Case
70 year old male with recent history of a non-ST elevation myocardial infarction with cardiac arrest status post two vessel coronary artery bypass grafting with course complicated by sustained ventricular tachycardia leading to leading to CIED placement (dual chamber implantable cardioverter-defibrillator with pacemaker function) presented to the hospital with complaints of redness at the site of his insertion pocket one month after implantation. There was also some purulent drainage from the insertion site few days prior to presentation. He did not have any fevers or chills. Upon presentation to the emergency department, the vital signs revealed a heart rate of 79 per minute, respiratory rate of 20 per minute, blood pressure of 125/79 mmHg, oxygen saturation of 97% on room air, and temperature of 97.5°F. Physical exam was significant for erythema at the CIED insertion site with tenderness to palpation and expression of yellow purulence. Cultures were sent from the emergency department. Laboratory data showed normal white cell count of 5100 per microliter, and mild thrombocytopenia with platelet count of 121,000 per microliter. The remainder of the laboratory results were normal. The human immunodeficiency virus test was negative.
Chest X-ray showed intact CIED leads without any acute abnormality. He was empirically started on intravenous vancomycin and cefazolin. Transthoracic echocardiogram was negative for vegetations on the native valves. Cardiology was consulted and the device including the leads were subsequently removed with wound cultures obtained. During the procedure, copious amount of purulent drainage was noted. Gram stain showed moderate white blood cells without any organisms. The remainder of his clinical course was uncomplicated without any systemic signs of infection and blood cultures remaining negative. He was thus discharged with a life vest and was prescribed doxycycline with outpatient infectious disease follow up. During follow up the cultures were growingM. fortuitum and he was thereafter started on levofloxacin and clarithromycin. This was eventually changed to levofloxacin and Bactrim after susceptibility results were available (Table 1) . He was treated for 4 months and the infection resolved.

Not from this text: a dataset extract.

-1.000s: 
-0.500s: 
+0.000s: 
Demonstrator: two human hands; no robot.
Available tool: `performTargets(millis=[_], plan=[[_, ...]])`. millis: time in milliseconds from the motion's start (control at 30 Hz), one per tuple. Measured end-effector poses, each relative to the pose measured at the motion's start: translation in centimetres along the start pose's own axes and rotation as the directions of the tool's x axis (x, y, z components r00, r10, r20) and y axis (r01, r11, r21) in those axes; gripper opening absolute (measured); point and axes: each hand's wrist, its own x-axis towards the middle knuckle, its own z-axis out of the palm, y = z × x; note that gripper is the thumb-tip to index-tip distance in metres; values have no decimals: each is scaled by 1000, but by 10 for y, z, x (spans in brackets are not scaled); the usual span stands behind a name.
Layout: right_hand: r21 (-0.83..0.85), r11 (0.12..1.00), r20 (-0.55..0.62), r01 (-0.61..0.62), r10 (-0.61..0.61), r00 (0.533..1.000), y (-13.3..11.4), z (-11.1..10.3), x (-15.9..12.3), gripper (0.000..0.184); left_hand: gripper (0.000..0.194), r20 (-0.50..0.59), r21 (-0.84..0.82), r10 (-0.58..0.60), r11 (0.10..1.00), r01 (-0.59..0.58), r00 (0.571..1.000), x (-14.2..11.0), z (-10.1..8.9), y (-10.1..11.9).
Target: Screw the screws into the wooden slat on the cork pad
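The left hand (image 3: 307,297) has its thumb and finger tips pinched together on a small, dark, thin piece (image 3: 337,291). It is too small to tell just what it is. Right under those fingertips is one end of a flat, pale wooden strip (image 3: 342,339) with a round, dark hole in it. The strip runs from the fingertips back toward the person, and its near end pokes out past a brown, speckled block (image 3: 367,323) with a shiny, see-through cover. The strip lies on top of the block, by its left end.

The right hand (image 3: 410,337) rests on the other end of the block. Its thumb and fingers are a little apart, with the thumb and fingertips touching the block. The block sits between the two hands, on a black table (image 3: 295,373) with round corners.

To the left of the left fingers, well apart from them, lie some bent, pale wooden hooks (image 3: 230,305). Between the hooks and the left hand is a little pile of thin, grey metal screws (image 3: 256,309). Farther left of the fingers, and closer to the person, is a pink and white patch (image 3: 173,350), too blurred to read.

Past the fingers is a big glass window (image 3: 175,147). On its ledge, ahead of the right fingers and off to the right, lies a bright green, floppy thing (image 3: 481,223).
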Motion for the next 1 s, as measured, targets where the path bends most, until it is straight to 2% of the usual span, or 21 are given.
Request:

However, at one of his follow up visits 5 months later, he was noted to have tenderness, redness, and swelling of his left chest wall again. An ultrasound was ordered which showed a possible pocket of abscess collection, approximately 4.7 x 3.0 cms in size, and he was subsequently admitted to the hospital. He was empirically started on vancomycin and ceftriaxone, and repeat blood cultures were sent. The patient was then taken to the operating room for incision & drainage (Figure 1) and wound cultures were obtained. Considering his recurrence and based on prior antibiotic susceptibilities, the patient was discharged on Bactrim and linezolid. However, he developed pancytopenia that was attributed to linezolid, he was switched to a combination of Ciprofloxacin and Bactrim. His wound cultures grew M. fortuitum this time as well and he was able to complete his antibiotics without further complications. He was eventually seen in the clinic, for a follow up at a six-month follow-up and deemed to be infection-free based on clinical symptoms, and eventually was able to get a CIED placement on his right side.